Bukan persoalan gay yang saya soroti tetapi saya kagum pada kemauannya berpikir kritis dan kreatif sobat saya tersebut dalam menangkap fenomena yang ada di masyarakat ke dalam sebuah tugas (yang mungkin bagi kita mahasiswa UNAS tidak pernah terpikirkan hal tersebut). Masih banyak contoh-contoh lain dari sahabat-sahabat saya yang kadang membuat saya berpikir, apakah dengan yang selama ini saya jalani di UNAS akan mampu bersaing dengan mereka ketika sudah sama-sama terjun ke industri? Memang terkadang faktor kekritisan dan kekreatifan kita tidak lepas dari pengajar (dalam hal ini dosen) dalam membawakan materi kuliahnya. Tidak dipungkiri pula ketika para dosen seperti menurunkan ‘standar’ ilmunya ketika berhadapan dengan kita? atau memang ilmu yang dimiliki dosen-dosen kita ‘dibawah standar’? Contoh menurunkan ‘standar’ ini pernah saya alami ketika di kelas seorang dosen yang akhirnya terkesan bercanda (namun bagi saya menyakitkan) berkata

"Ayo donk dikerjakan yang serius tugasnya, kalau di kampus lain hal seperti ini biasa saja, tidak perlu dijadikan tugas.."
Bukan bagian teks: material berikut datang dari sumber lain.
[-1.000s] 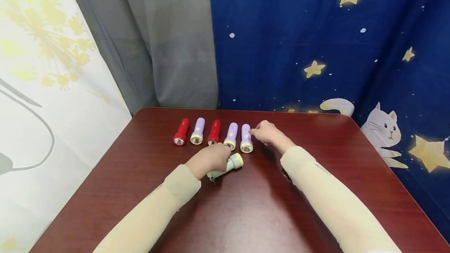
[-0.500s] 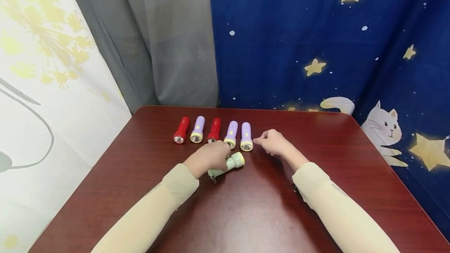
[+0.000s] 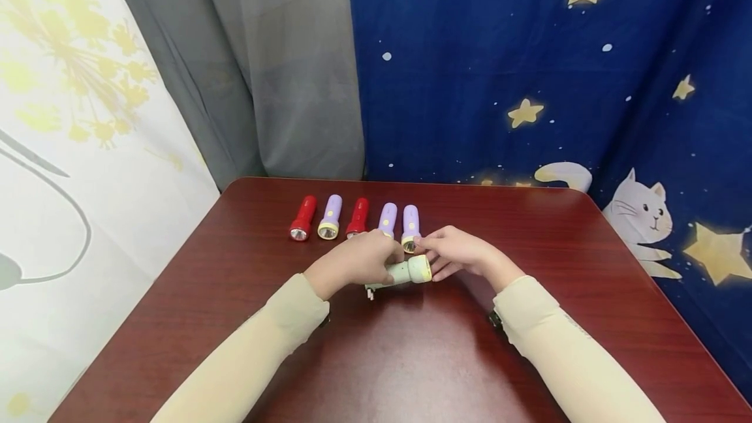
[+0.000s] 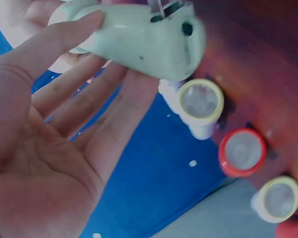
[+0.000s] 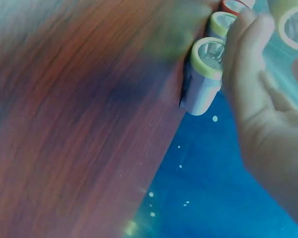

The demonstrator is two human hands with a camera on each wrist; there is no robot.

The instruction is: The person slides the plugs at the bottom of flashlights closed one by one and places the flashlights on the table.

Mahasiswa lain hanya tersenyum dan sebagian tertawa, tapi bagi saya ini seperti kefrustasian dosen yang merasa daya kritis dan kreatif mahasiswanya sangat-sangat kurang. Lalu fenomena yang diduga ‘dosen kurang ilmu’ suatu ketika dalam dua diskusi kelas saya mengajukan pertanyaan yang sama, sebuah pertanyaan sederhana namun menurut saya relevan dengan perkembangan teknologi, khususnya teknologi komunikasi. Pada kelas pertama pertanyaan saya mampu dijawab oleh dosen dengan jawaban yang sangat memuaskan, berarti memang pertanda jikalau dosen ini memang mengikuti perkembangan zaman. Tapi pada kelas yang lain pertanyaan simpel saya dijawab dengan berputar-putar dan tidak menyentuh esensinya sama sekali, justru tanggapan dari teman saya (yang saya bersyukur akhirnya dengan pertanyaan saya tersebut diskusi kelas yang tadi nya hambar menjadi mulai panas) yang mampu menjawab. Saya jadi curiga jangan-jangan dosen ini tidak tahu apa yang saya tanyakan. Pertanyaan yang sama pada dua kelas tadi seolah menunjukkan perbedaan ‘kualitas’ kedua dosen tadi.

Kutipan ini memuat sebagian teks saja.